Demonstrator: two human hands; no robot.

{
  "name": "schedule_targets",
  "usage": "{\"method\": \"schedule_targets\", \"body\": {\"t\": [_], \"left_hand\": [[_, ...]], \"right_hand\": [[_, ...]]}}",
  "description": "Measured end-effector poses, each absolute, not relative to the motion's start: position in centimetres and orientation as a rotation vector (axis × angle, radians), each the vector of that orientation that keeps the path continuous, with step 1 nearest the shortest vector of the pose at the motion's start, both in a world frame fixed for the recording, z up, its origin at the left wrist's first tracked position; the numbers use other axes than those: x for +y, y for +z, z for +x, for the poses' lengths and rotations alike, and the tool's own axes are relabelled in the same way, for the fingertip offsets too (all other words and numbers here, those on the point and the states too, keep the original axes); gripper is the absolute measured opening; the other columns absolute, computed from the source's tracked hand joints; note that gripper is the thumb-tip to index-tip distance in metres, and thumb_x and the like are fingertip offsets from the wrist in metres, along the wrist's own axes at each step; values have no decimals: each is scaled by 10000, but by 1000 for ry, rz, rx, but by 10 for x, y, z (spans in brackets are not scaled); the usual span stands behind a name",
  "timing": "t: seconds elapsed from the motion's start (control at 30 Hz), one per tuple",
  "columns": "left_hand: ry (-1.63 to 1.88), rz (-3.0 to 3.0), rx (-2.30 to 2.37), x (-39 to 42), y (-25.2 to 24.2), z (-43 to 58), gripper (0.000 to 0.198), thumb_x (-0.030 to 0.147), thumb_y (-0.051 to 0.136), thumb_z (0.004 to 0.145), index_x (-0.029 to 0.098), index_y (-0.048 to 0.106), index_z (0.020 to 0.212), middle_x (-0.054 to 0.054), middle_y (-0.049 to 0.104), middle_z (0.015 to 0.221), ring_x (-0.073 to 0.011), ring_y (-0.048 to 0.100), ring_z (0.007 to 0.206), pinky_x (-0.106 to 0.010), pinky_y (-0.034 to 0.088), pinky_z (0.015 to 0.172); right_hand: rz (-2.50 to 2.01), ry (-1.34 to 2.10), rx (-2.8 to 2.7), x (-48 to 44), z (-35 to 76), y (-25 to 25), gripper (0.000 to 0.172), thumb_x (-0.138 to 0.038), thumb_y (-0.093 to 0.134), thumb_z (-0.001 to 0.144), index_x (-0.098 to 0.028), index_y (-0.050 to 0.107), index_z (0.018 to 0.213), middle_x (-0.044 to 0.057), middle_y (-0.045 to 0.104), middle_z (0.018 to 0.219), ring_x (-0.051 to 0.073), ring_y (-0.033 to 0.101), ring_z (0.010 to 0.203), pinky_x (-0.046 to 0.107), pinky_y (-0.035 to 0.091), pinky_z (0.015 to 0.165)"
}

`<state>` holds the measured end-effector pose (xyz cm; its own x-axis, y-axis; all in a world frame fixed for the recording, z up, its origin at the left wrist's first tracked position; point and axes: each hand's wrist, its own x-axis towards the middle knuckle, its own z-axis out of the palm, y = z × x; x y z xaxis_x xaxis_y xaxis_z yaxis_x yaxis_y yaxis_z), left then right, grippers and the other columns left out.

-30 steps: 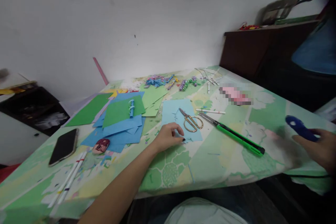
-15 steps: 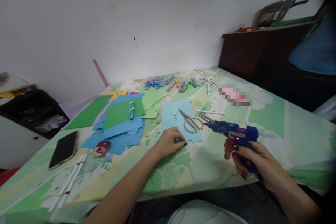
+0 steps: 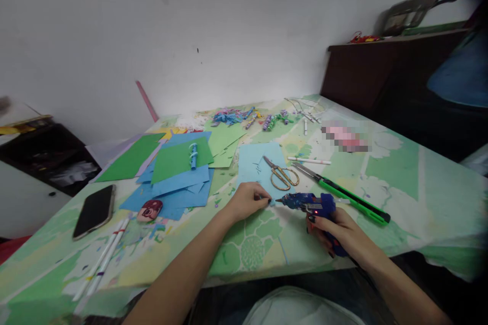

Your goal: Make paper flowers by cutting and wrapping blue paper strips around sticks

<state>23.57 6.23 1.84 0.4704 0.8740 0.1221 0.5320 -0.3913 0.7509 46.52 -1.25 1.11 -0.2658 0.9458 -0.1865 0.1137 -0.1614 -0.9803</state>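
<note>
R hand [image 3: 338, 227]: fingers wrapped round the grip of the blue glue gun [image 3: 312, 204], approx 3 o'clock of the L hand [image 3: 247, 202], nozzle [image 3: 282, 200] toward 9, tip just beside L fingertips. L fingers bunched by the near edge of the lt-blue paper [image 3: 249, 160]; can't tell what, if anything, they pinch.

Handling (my guess): gun = hard plastic, stiff, fairly light, not slippery at the grip. Red light [image 3: 316, 212] is lit, so prob. on & nozzle hot: hold by grip only, keep fingers off front end. Paper = thin, v. light, creases easily; take by an edge. Scissors [image 3: 276, 168] lie partly on it, approx 2 o'clock of L hand, best taken by the loops. Cutter [image 3: 348, 196] on the surface [image 3: 438, 203]: blade end approx 11 o'clock of gun, so grab tail end, approx 3.
</note>
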Motion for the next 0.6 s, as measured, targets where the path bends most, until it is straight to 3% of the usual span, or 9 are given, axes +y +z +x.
{"method": "schedule_targets", "body": {"t": [0.6], "left_hand": [[765, 2049, 1171, 66, 14, 236, 159, 118, 569, 633, 160, 708, 698, -21, 585, 653, -99, 507, 563, -205, 405, 557]], "right_hand": [[-1424, 1448, -1504, -12, 456, 8, 335, -443, 485, 776, -166, 502, 589, -45, 434, 365, 99, 438, 318, 203, 335, 332]]}}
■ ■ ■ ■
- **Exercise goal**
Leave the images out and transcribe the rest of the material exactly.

- **Result for this exercise**
Demonstrator: two human hands; no robot.

{
  "name": "schedule_targets",
  "usage": "{\"method\": \"schedule_targets\", \"body\": {\"t\": [_], \"left_hand\": [[_, ...]], \"right_hand\": [[_, ...]]}}",
  "description": "Measured end-effector poses, each absolute, not relative to the motion's start: position in centimetres and orientation as a rotation vector (axis × angle, radians), each the vector of that orientation that keeps the path continuous, with step 1 nearest the shortest vector of the pose at the motion's start, both in a world frame fixed for the recording, z up, its origin at the left wrist's first tracked position; the numbers use other axes than those: x for +y, y for +z, z for +x, for the poses' lengths and rotations alike, and the tool's own axes are relabelled in the same way, for the fingertip offsets too (all other words and numbers here, those on the point and the states too, keep the original axes); gripper is the absolute measured opening; the other columns absolute, computed from the source's tracked hand joints; note that gripper is the thumb-tip to index-tip distance in metres, and thumb_x and the like are fingertip offsets from the wrist in metres, along the wrist's own axes at each step; values have no decimals: each is scaled by 10000, but by 1000 for ry, rz, rx, but by 10 for x, y, z (spans in brackets are not scaled); the usual span stands behind a name",
  "timing": "t: seconds elapsed from the motion's start (control at 30 Hz), one per tuple",
  "columns": "left_hand: ry (-1.63 to 1.88), rz (-3.0 to 3.0), rx (-2.30 to 2.37), x (-39 to 42), y (-25.2 to 24.2), z (-43 to 58), gripper (0.000 to 0.198), thumb_x (-0.030 to 0.147), thumb_y (-0.051 to 0.136), thumb_z (0.004 to 0.145), index_x (-0.029 to 0.098), index_y (-0.048 to 0.106), index_z (0.020 to 0.212), middle_x (-0.054 to 0.054), middle_y (-0.049 to 0.104), middle_z (0.015 to 0.221), ring_x (-0.073 to 0.011), ring_y (-0.048 to 0.100), ring_z (0.007 to 0.206), pinky_x (-0.106 to 0.010), pinky_y (-0.034 to 0.088), pinky_z (0.015 to 0.172); right_hand: rz (-2.50 to 2.01), ry (-1.34 to 2.10), rx (-2.8 to 2.7), x (-48 to 44), z (-35 to 76), y (-25 to 25), gripper (0.000 to 0.172), thumb_x (-0.138 to 0.038), thumb_y (-0.093 to 0.134), thumb_z (-0.001 to 0.144), index_x (-0.098 to 0.028), index_y (-0.050 to 0.107), index_z (0.018 to 0.213), middle_x (-0.044 to 0.057), middle_y (-0.045 to 0.104), middle_z (0.018 to 0.219), ring_x (-0.051 to 0.073), ring_y (-0.033 to 0.101), ring_z (0.010 to 0.203), pinky_x (-0.046 to 0.107), pinky_y (-0.035 to 0.091), pinky_z (0.015 to 0.165)"
}

`<state>` holds the measured end-effector pose (xyz cm; its own x-axis, y-axis; all in a world frame fixed for the recording, z up, its origin at the left wrist's first tracked position; point and axes: each hand's wrist, its own x-axis towards the middle knuckle, its own z-axis out of the palm, y = z × x; x y z xaxis_x xaxis_y xaxis_z yaxis_x yaxis_y yaxis_z), left then right, grippers and the other columns left out.

-30 steps: 
-15 steps: 
+0 steps: 

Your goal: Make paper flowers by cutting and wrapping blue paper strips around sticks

<state>23.57 6.23 1.84 0.4704 0.8740 0.1221 0.5320 -0.3913 0.7509 46.52 -1.25 1.11 -0.2658 0.9458 -0.1865 0.1137 -0.1614 -0.9803</state>
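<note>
R hand [image 3: 338, 227]: fingers wrapped round the grip of the blue glue gun [image 3: 312, 204], approx 3 o'clock of the L hand [image 3: 247, 202], nozzle [image 3: 282, 200] toward 9, tip just beside L fingertips. L fingers bunched by the near edge of the lt-blue paper [image 3: 249, 160]; can't tell what, if anything, they pinch.

Handling (my guess): gun = hard plastic, stiff, fairly light, not slippery at the grip. Red light [image 3: 316, 212] is lit, so prob. on & nozzle hot: hold by grip only, keep fingers off front end. Paper = thin, v. light, creases easily; take by an edge. Scissors [image 3: 276, 168] lie partly on it, approx 2 o'clock of L hand, best taken by the loops. Cutter [image 3: 348, 196] on the surface [image 3: 438, 203]: blade end approx 11 o'clock of gun, so grab tail end, approx 3.
</note>
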Motion for the next 0.6 s, as measured, targets where the path bends most, until it is straight to 3% of the usual span, or 9 are given, axes +y +z +x.
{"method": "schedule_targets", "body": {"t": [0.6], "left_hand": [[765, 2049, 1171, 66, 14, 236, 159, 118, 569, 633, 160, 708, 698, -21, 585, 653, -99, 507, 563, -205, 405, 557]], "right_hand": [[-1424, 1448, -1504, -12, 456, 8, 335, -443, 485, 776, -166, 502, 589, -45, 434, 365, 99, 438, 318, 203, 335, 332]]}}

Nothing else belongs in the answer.